▶ Required work
Output, word for word, the line that contains "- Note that" and all lines following it to the end of the listing. Drop the pictures.

_ _ _

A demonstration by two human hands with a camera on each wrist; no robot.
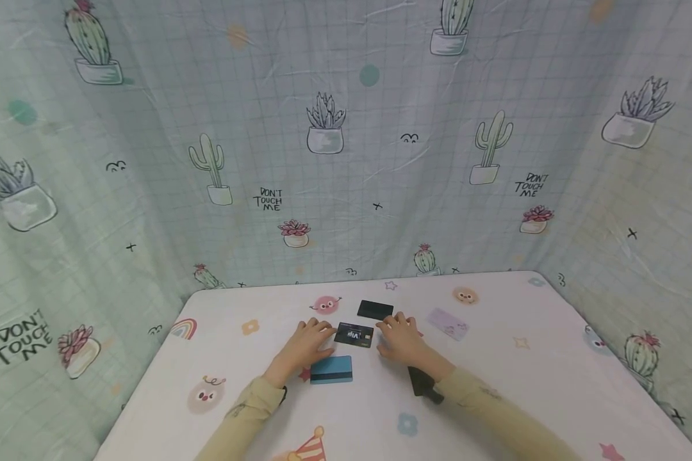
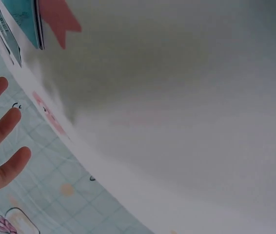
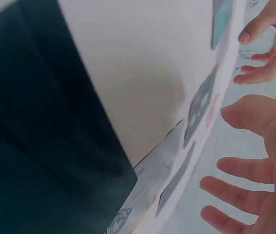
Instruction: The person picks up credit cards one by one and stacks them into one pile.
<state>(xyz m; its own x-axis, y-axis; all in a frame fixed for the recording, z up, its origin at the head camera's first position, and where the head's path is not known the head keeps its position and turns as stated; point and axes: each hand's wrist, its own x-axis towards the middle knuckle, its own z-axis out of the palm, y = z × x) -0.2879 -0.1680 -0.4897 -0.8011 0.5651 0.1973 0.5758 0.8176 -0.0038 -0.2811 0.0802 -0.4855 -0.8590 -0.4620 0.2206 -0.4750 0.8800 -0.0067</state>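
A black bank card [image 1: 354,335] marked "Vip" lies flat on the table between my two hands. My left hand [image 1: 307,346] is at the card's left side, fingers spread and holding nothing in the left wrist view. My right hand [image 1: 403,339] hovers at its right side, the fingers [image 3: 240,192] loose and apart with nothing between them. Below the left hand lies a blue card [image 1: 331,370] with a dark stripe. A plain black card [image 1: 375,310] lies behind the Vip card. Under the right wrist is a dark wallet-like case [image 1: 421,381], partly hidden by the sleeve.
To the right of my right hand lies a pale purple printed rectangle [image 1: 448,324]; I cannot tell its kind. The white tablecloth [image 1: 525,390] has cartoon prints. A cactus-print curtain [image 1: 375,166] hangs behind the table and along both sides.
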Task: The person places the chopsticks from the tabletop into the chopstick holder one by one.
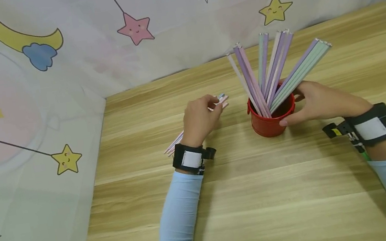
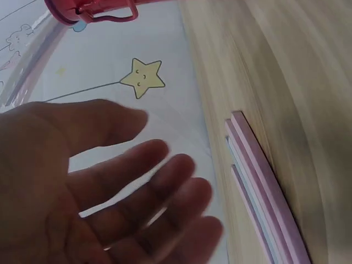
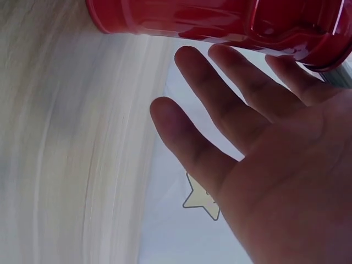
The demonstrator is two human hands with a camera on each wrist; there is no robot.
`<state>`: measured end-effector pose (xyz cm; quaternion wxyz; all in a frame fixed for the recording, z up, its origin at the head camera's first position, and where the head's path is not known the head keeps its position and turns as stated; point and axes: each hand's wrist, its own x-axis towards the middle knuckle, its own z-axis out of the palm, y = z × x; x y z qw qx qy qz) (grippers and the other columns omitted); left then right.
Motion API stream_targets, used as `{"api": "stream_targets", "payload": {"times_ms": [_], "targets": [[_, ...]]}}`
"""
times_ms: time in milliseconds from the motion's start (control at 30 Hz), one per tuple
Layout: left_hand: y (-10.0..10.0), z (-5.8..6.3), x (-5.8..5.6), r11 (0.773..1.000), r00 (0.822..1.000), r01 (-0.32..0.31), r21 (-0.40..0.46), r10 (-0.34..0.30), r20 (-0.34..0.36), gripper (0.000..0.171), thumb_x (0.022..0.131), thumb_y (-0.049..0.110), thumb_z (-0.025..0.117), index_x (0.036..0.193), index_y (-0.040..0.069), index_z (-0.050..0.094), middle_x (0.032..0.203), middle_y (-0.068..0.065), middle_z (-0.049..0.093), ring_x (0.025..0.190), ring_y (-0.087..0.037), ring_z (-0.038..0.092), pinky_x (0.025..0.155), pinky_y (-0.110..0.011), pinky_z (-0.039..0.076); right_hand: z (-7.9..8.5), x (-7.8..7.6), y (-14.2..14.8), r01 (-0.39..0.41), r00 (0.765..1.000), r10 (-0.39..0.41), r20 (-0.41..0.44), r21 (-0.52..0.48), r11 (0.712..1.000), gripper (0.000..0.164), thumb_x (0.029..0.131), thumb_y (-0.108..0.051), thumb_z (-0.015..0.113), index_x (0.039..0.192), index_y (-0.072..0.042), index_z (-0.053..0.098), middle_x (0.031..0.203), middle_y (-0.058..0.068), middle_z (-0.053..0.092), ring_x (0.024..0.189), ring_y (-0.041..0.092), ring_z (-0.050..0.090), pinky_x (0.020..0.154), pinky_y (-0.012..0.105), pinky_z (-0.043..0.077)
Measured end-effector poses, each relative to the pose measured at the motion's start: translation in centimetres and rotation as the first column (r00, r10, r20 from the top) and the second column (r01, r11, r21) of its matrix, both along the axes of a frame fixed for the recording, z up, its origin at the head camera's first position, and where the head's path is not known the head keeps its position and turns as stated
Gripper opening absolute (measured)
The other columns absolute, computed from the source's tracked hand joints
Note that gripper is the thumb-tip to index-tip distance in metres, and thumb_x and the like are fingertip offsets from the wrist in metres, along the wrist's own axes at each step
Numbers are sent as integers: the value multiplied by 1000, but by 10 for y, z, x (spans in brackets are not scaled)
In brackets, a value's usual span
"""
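My left hand (image 1: 200,118) hovers over a few thin pastel sticks (image 1: 175,142) lying on the table, covering their middle in the head view. Its fingers are relaxed and hold nothing in the left wrist view, where the pink and pale blue sticks (image 2: 267,192) lie beside them. My right hand (image 1: 318,101) is at the right side of a small red bucket (image 1: 269,127), thumb by its front and fingers behind. In the right wrist view those fingers stretch loosely along the bucket wall (image 3: 192,16). Bundles of purple, pink, white and mint sticks (image 1: 251,79) lean upright in the bucket.
The wood-grain table (image 1: 263,197) meets a pale curtain (image 1: 181,39) printed with stars and a moon at the back and left. A wrist camera strap (image 1: 379,125) sits on the right wrist, another strap (image 1: 190,158) on the left.
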<state>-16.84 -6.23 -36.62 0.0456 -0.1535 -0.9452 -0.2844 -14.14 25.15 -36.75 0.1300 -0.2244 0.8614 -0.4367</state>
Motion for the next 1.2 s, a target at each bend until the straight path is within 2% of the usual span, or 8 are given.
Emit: {"api": "stream_targets", "payload": {"times_ms": [200, 267, 433, 633, 833, 967, 1100, 1200], "targets": [[-10, -12, -2, 955, 990, -62, -290, 95, 101, 16, 95, 24, 70, 99, 10, 78, 85, -3, 69, 65, -18, 60, 50, -31, 46, -1, 0, 2, -36, 999, 35, -32, -24, 999, 79, 79, -16, 88, 147, -9, 47, 137, 6, 57, 122, 27, 55, 95, 20, 45], [-11, -15, -3, 938, 988, -65, -342, 109, 110, 13, 94, 23, 71, 95, 11, 78, 83, -3, 68, 65, -19, 60, 50, -33, 48, 0, 0, 3, -35, 999, 35, -33, -25, 999, 77, 79, -16, 88, 145, -8, 48, 136, 7, 58, 121, 28, 56, 98, 26, 46], [-13, -24, -6, 912, 986, -28, -410, 93, 139, 11, 93, 19, 71, 100, 14, 77, 94, -4, 72, 78, -24, 67, 61, -41, 56, 1, 0, 3, -32, 999, 32, 2, -38, 999, 76, 80, -16, 87, 144, -6, 47, 135, 11, 57, 120, 33, 56, 100, 61, 45], [-11, -24, -5, 922, 989, 69, -380, -14, 145, 12, 95, 12, 66, 103, 10, 74, 93, -4, 70, 76, -21, 64, 65, -37, 54, 2, 1, 2, -33, 999, 33, 2, -36, 999, 75, 80, -16, 87, 144, -5, 48, 134, 11, 58, 117, 33, 57, 99, 62, 46], [-11, -6, 0, 978, 977, 158, -137, -136, 163, 14, 95, 12, 63, 106, 7, 70, 87, -1, 70, 69, -14, 61, 59, -27, 48, 2, 0, 3, -35, 999, 35, 2, -36, 999, 77, 80, -16, 87, 145, -5, 47, 135, 11, 57, 117, 33, 57, 99, 62, 46], [-14, 6, 2, 982, 973, 167, 87, -179, 146, 14, 95, 12, 64, 107, 6, 69, 87, -3, 71, 66, -12, 63, 56, -25, 49, 1, 0, 3, -34, 999, 34, -2, -38, 999, 78, 80, -16, 87, 146, -6, 46, 136, 10, 57, 118, 33, 57, 99, 61, 46], [-19, 13, 4, 945, 978, 121, 304, -165, 125, 15, 96, 13, 65, 109, 6, 67, 86, -4, 72, 67, -12, 67, 59, -27, 55, 0, 0, 4, -35, 999, 35, -3, -37, 999, 79, 80, -15, 88, 146, -7, 46, 136, 10, 57, 119, 33, 57, 99, 61, 46], [-22, 19, 4, 860, 985, 71, 505, -141, 101, 16, 95, 10, 65, 110, 3, 66, 87, -12, 72, 67, -17, 69, 61, -32, 59, -1, 0, 4, -36, 999, 36, -5, -35, 999, 78, 80, -16, 88, 146, -8, 47, 136, 9, 57, 118, 31, 57, 99, 58, 46]]}}
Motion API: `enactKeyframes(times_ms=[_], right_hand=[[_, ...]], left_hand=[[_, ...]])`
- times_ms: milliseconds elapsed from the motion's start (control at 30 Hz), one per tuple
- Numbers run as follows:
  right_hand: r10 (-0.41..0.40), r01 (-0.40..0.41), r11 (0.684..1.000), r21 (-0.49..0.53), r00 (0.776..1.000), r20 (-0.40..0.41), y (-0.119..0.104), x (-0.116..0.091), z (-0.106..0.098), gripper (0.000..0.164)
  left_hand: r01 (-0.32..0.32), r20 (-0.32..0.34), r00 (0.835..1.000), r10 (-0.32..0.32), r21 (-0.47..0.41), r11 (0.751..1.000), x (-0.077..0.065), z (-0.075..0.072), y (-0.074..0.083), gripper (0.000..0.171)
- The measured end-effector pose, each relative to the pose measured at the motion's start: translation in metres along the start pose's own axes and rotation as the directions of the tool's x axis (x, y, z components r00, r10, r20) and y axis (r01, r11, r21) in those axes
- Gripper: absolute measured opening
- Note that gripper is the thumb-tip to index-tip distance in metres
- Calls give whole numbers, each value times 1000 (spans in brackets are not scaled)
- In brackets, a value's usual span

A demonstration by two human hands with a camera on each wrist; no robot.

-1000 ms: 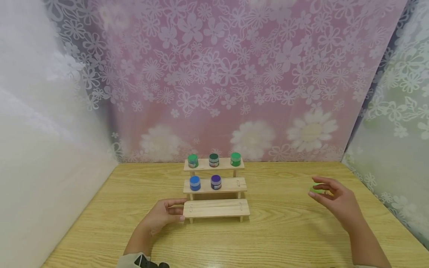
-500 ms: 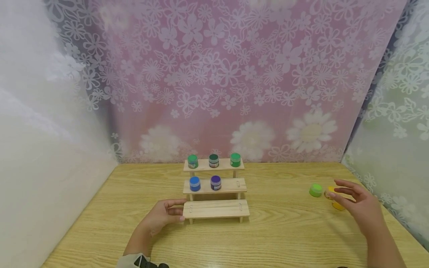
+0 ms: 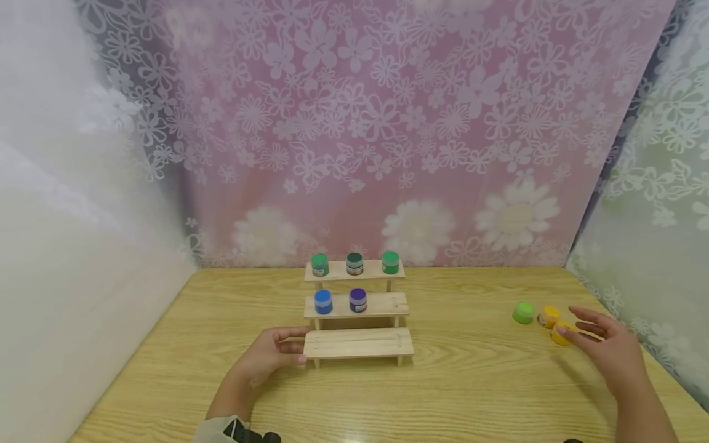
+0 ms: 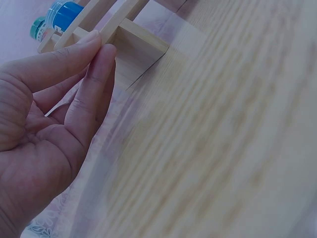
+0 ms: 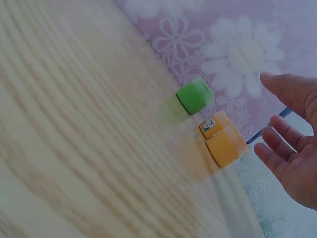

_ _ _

▶ The completed task
- Note that gripper is the thumb-tip to index-tip distance in metres
- Calls give whole numbers, each value times 1000 (spans in brackets are not scaled)
- In brackets, a value's usual span

A demonstration by two human hands with a camera on each wrist; no robot.

-1000 ms: 
-500 ms: 
+0 ms: 
+0 ms: 
+0 ms: 

No additional output is required.